一方、東国原知事が90%の支持(逆に言うと国政への転身の反対)を受けながら、国政への意欲を示すことも分からなくはありません。いかに県内で支持を集めても、結局は法律や国の行政機構の壁に阻まれて、思ったことが出来ない場面が多々あるからです。ただし、先に述べたように国政では、一議員になるともっと思ったことが出来ないからこそ、石原慎太郎や北川正恭など国政から知事に転身する人も多いのです。だから、東国原知事は自民党の非常識とも思える条件を突きつけたのです。

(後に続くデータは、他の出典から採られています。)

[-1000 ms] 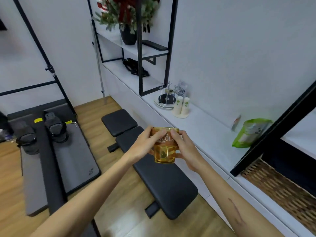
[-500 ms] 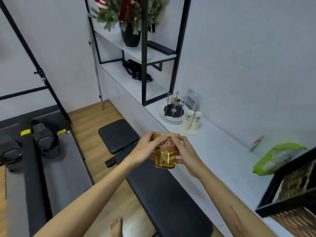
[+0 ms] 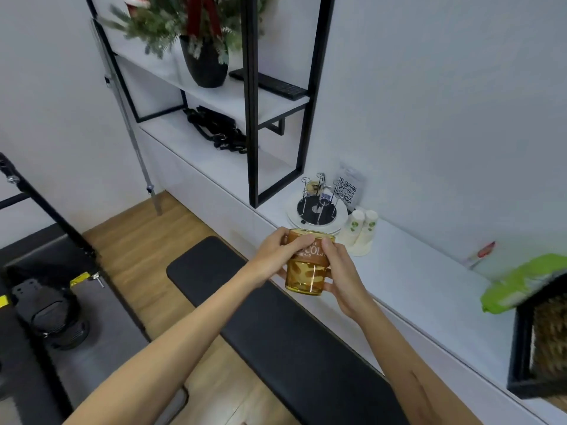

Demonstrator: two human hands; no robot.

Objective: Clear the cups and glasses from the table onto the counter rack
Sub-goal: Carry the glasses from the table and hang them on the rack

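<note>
While both hands hold one amber glass cup with a brown lettered band (image 3: 308,265) in the air, I judge the task partway: this cup is in transit and not yet set down. Beyond the hands, on the long white surface (image 3: 429,289), stands the round black-based wire cup rack on white plates (image 3: 317,210). Its upright prongs look bare as far as I can tell; small items behind them are too blurred to name. No other cups or glasses from the table show, so I cannot say how many are left.

Left hand (image 3: 277,259): fingers curled round the cup's near-left side, thumb toward the rim. Right hand (image 3: 342,277): fingers wrapped on the right side, thumb over the band, lower fingers under the body near what looks like a handle. Cup upright, held at mid-air between both hands, over the edge where a black padded bench (image 3: 276,326) meets the surface front. Both forearms reach forward, converging on the cup.

Just beyond the right hand, near the rack: a pair of white paper cup stacks with green print (image 3: 362,233). Well to the right of the right hand lies a green pouch (image 3: 521,283).

Next, by my guess: carry forward to the rack, invert over a prong.
</note>
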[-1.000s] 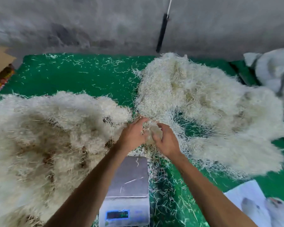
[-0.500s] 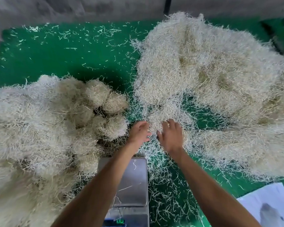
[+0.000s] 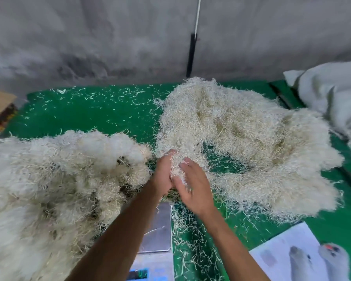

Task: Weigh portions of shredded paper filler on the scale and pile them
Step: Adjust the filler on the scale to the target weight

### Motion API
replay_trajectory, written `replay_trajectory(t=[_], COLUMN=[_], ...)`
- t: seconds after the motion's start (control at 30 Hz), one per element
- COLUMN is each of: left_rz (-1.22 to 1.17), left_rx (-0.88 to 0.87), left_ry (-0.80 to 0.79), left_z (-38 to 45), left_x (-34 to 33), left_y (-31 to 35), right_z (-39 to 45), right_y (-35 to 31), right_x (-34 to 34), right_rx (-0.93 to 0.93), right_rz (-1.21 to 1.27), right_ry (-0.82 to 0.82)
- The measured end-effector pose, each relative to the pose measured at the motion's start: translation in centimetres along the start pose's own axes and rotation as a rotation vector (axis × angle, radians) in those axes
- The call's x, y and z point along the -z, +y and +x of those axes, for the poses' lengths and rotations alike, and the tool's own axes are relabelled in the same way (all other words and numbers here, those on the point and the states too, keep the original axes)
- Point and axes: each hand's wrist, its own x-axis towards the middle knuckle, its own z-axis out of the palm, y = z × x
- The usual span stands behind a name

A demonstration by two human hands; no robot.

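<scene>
Both hands, the left hand (image 3: 164,175) and right hand (image 3: 193,189), have come up together with a small clump of shredded paper (image 3: 176,167) cupped between their curled fingers, lifted from the big pile (image 3: 241,138) at the tabletop's right side (half a second ago they pressed flat on it), so weighing on the bare scale (image 3: 158,230) comes next

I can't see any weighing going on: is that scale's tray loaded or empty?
Empty but for a stray strand or two: the scale shows bare steel. Both hands hold the clump of shredded paper beyond it.

Left hand (image 3: 164,175) and right hand (image 3: 193,189) cupped a clump of shredded paper (image 3: 176,169) between them. Scale (image 3: 158,236) lay just below the hands; large piles sat either side.
</scene>
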Motion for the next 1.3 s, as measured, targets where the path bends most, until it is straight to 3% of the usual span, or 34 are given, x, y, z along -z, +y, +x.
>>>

それがない限り、力を発揮することが出来ないからです。
今回の騒動がどう落ち着くか分かりませんが、今の日本の従来型のシステムからはリーダーが生まれにくくなっていることははっきりしているようです。東国原知事にしても、橋下大阪知事にしても、マスメディアからの転身で色眼鏡で見られますが、私利私欲を捨て、行動力を持ったリーダーシップは、永田町という狭い領域で業界常識にうつつを抜かす国会議員よりはるかに、リーダーにふさわしいように思います。次の選挙は、新しいシステムへの第一歩になるといいですね。
そして、変なしがらみや男の嫉妬ではなく、はっきりした実力と行動力でリーダーシップが問われるスポーツでたまったストレスを発散したいものです。